--- START ---
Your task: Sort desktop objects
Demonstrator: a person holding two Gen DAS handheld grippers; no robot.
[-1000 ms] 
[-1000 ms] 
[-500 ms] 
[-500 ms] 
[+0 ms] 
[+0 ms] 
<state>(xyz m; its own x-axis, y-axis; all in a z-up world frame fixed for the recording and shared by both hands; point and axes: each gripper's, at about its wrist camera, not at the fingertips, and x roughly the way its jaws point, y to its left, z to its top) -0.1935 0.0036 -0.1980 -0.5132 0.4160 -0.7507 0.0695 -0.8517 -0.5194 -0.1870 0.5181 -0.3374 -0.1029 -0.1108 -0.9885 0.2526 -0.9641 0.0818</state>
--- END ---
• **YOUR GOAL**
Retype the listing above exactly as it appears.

• **TASK OUTPUT**
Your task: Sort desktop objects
Demonstrator: a person holding two Gen DAS handheld grippers; no robot.
[-1000 ms] 
[-1000 ms] 
[-500 ms] 
[-500 ms] 
[+0 ms] 
[+0 ms] 
<state>(xyz m; its own x-axis, y-axis; all in a z-up world frame fixed for the recording and shared by both hands; point and axes: each gripper's, at about its wrist camera, not at the fingertips, and x roughly the way its jaws point, y to its left, z to its top) -0.1935 0.0036 -0.1980 -0.5132 0.4160 -0.7507 0.0695 -0.8517 -0.5194 -0.1870 0.5181 -0.3374 -0.1029 -0.1108 -0.9885 0.2526 -0.9641 0.0818</state>

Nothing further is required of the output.